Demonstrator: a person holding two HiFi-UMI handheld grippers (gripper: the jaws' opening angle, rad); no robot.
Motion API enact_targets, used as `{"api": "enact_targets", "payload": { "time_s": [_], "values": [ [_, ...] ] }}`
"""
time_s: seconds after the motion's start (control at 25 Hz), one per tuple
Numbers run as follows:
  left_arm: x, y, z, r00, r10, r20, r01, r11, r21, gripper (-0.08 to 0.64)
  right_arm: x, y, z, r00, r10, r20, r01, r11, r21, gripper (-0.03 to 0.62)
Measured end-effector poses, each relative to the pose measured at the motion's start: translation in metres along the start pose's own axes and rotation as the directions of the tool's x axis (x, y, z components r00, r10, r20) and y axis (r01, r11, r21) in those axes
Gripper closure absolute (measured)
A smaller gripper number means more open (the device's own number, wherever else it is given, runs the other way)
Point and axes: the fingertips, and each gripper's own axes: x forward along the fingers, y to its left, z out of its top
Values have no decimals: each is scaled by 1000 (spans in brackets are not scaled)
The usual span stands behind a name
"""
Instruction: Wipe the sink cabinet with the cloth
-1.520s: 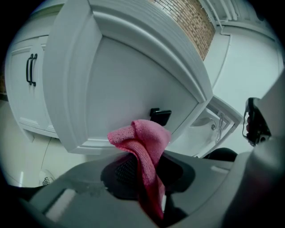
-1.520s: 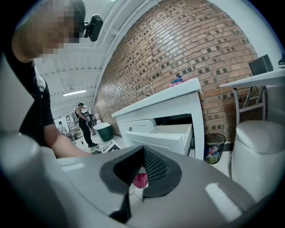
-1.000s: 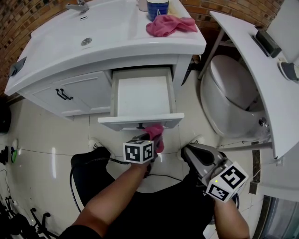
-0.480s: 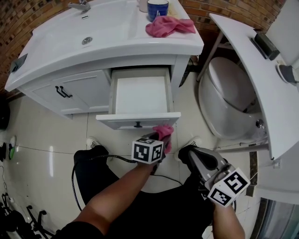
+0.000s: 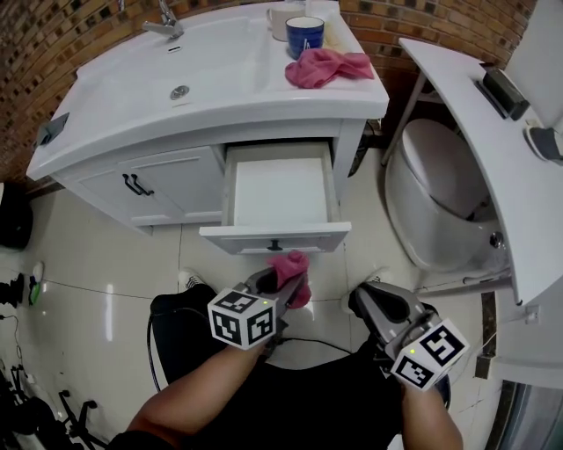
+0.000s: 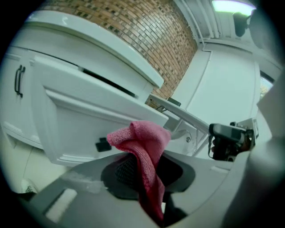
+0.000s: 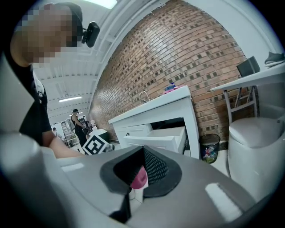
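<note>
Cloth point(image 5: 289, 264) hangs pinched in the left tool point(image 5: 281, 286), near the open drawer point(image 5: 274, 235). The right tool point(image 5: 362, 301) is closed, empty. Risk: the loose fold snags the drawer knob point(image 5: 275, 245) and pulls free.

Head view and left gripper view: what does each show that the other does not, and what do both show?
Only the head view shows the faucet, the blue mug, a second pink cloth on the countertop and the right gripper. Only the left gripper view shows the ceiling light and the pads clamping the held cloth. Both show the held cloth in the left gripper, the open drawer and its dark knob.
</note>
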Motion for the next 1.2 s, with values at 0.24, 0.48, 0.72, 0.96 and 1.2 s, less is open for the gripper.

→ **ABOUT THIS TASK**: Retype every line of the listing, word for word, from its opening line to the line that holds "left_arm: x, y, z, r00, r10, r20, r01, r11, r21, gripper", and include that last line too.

→ **WORKED SOLUTION**:
Demonstrator: a person holding two HiFi-UMI handheld grippers (gripper: the jaws' opening angle, rad); no robot.
Motion API enact_targets, used as `{"api": "enact_targets", "payload": { "time_s": [_], "values": [ [_, ...] ] }}`
"""
time_s: seconds after the motion's start (control at 25 Hz), one per tuple
Numbers run as follows:
  left_arm: x, y, z, r00, r10, r20, r01, r11, r21, gripper (-0.08 to 0.64)

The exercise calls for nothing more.